Deary me...why do you think restaurants exist? TV chefs? Cookbooks? Street food vans? Or should we all sit eating plain rice/bread to prove we're not greedy cows?

Starlia · 10/08/2024 11:34

@Carefreebie all your dessert suggestions sound disgusting, cheap and low effort.

ruethewhirl · 10/08/2024 15:38

Carefreebie · 01/08/2024 00:24

I enjoyed the sausage main course. It was good.

We did have a nice time with them and of course we enjoyed catching up and said thank you for the meal.

I see this friend loads - we go to the same tennis club and often meet up after work. It would've been much easier for us all to go to a restaurant more centrally but I wanted to agree to go to hers because she'd made the effort to come to mine.

She would never read this, and I would never voice dissatisfaction about the strawberries to anyone IRL but my partner.

The strawberries were from a supermarket and she had about 2 punnets. This time of year, you can get them for about £4 for 2 punnets. Some are saying they're expensive - surely not at the moment, unless you're getting them from some fancy place.

To me, strawberries are a nice fruit but on a par with kiwis or oranges. I would have them for breakfast with yogurt. I know it's a tradition to eat them at Wimbledon, but on their own with a bit of pouring cream, i think they are boring.

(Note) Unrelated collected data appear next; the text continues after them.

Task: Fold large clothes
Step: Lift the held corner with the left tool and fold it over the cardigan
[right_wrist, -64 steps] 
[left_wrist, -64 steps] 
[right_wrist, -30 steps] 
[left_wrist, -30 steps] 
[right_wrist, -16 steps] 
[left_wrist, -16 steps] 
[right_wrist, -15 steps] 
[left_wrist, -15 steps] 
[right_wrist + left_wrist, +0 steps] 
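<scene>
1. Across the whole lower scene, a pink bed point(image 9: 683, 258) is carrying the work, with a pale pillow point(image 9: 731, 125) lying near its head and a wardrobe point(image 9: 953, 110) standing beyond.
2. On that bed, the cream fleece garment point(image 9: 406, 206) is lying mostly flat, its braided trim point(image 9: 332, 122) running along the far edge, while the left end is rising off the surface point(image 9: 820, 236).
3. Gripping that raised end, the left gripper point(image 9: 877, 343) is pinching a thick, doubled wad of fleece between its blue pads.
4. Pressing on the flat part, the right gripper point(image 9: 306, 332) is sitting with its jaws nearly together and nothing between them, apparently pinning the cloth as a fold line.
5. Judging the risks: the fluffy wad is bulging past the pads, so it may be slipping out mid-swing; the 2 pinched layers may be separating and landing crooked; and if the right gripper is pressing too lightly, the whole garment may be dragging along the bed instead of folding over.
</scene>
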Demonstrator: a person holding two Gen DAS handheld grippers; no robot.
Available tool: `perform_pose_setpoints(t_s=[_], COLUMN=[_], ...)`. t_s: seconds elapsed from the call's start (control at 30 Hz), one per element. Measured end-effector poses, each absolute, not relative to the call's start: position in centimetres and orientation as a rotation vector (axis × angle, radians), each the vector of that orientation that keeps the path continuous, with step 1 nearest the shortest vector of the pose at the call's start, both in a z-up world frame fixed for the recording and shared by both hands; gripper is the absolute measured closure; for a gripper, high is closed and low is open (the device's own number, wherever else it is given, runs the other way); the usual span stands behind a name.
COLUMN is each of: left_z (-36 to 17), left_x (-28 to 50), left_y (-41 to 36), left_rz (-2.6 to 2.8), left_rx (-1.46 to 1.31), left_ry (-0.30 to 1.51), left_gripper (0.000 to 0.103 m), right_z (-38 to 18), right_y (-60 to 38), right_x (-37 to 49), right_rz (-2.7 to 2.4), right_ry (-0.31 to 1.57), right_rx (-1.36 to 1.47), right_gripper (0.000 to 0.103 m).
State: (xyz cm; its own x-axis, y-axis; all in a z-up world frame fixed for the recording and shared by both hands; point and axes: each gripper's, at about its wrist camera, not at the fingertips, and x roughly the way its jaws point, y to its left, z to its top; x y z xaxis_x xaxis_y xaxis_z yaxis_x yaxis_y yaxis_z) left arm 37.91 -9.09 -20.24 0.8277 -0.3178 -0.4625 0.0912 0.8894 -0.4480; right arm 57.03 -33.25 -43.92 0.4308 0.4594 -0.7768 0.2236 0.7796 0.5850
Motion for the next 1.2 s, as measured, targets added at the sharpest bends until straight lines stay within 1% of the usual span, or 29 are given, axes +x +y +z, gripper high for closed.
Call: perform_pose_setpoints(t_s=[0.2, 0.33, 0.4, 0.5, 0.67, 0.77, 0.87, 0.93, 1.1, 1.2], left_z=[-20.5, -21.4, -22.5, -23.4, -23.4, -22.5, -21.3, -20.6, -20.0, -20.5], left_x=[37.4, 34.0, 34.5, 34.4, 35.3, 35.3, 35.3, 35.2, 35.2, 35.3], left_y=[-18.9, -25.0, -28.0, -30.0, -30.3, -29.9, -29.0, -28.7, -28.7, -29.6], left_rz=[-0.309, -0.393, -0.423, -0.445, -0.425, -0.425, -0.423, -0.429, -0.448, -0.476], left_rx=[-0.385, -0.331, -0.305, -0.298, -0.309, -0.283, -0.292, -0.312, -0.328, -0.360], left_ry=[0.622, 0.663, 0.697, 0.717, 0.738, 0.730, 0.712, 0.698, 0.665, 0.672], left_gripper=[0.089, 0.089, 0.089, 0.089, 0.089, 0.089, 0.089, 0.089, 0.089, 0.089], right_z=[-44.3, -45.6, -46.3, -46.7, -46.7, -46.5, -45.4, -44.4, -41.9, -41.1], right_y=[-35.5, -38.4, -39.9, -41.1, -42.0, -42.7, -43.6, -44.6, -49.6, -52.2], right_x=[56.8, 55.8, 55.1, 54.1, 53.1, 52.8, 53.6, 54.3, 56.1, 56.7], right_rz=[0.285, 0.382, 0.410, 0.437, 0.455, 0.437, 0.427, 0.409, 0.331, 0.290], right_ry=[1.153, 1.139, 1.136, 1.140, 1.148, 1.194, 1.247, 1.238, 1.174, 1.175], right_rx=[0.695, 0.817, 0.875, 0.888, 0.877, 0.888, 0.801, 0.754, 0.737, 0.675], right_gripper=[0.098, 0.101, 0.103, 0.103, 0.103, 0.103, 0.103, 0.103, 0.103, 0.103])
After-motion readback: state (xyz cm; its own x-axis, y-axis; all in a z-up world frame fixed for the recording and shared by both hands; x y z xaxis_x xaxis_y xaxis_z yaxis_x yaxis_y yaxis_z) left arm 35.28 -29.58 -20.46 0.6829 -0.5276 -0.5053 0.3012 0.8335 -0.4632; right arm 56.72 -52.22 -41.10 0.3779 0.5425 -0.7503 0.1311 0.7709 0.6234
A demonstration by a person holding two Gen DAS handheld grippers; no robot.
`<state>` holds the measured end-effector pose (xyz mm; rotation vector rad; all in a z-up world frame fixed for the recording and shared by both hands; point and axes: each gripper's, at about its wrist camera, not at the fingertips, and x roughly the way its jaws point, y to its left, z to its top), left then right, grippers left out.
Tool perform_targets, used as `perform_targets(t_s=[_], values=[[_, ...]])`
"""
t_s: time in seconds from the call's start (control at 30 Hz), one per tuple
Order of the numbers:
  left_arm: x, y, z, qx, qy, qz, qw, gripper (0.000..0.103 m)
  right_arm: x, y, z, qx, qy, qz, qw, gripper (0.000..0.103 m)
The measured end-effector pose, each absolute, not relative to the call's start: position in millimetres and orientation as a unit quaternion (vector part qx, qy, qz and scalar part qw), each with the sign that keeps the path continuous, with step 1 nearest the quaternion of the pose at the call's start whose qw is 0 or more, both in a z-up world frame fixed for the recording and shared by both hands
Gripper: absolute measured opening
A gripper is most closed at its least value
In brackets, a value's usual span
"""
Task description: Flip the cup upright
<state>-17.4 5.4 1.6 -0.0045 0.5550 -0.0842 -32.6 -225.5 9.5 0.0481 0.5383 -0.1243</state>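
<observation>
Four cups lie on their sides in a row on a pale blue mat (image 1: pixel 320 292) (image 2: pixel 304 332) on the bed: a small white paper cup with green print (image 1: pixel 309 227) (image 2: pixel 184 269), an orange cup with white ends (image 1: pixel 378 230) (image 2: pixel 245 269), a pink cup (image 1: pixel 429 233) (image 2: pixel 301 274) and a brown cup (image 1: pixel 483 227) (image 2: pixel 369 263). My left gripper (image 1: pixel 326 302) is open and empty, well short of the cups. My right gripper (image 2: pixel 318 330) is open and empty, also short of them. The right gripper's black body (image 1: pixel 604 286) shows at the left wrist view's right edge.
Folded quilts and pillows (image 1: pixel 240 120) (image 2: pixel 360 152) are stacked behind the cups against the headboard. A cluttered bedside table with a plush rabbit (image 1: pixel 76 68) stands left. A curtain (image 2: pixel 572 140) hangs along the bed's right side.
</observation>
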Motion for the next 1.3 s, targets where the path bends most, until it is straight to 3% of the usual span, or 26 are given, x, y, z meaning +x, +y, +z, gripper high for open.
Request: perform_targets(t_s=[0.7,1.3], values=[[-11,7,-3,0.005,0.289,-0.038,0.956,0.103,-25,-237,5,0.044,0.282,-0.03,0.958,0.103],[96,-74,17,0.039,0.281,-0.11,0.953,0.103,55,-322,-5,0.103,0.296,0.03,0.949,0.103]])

It sounds like most people on here disagree.

There are lots of low effort ways to make them into more exciting desserts. For example:

  • Eton mess, with shop-bought meringue and whipped cream
  • Sponge cake (homemade or from a shop) spread with strawberry jam, with strawberries and whipped cream on top
  • A crushed biscuit and butter base, with strawberries and whipped cream on top, and toffee sauce on top of that (either shop-bought or melted toffees)

If you came off badly in your first post, you're coming off even worse here; by reeling off a list of ways she could/should have made the strawberries more 'exciting' you seem to have spectacularly missed (or chosen to ignore) the point pps have made that it shouldn't be about how 'exciting' the food is.

Re your other post, I would not mind one iota if a friend served me beans on toast.

TheKeatingFive · 10/08/2024 15:45

A crushed biscuit and butter base, with strawberries and whipped cream on top, and toffee sauce on top of that (either shop-bought or melted toffees)

Might be just me, but this sounds totally unappealing. It would take away from the strawberries natural essence to pair them with something like toffee.

So if you served this to me, I'd be wishing you'd just let them be and embraced the simplicity of serving them with cream. I wouldn't

write a thread about it though.

ruethewhirl · 10/08/2024 22:16

TheKeatingFive · 10/08/2024 15:45

A crushed biscuit and butter base, with strawberries and whipped cream on top, and toffee sauce on top of that (either shop-bought or melted toffees)

Might be just me, but this sounds totally unappealing. It would take away from the strawberries natural essence to pair them with something like toffee.

So if you served this to me, I'd be wishing you'd just let them be and embraced the simplicity of serving them with cream. I wouldn't

write a thread about it though.

Agree. Strawberries are lovely and fresh, personally I wouldn't want to clag them up with something as sweet as that. And I have a sweet tooth.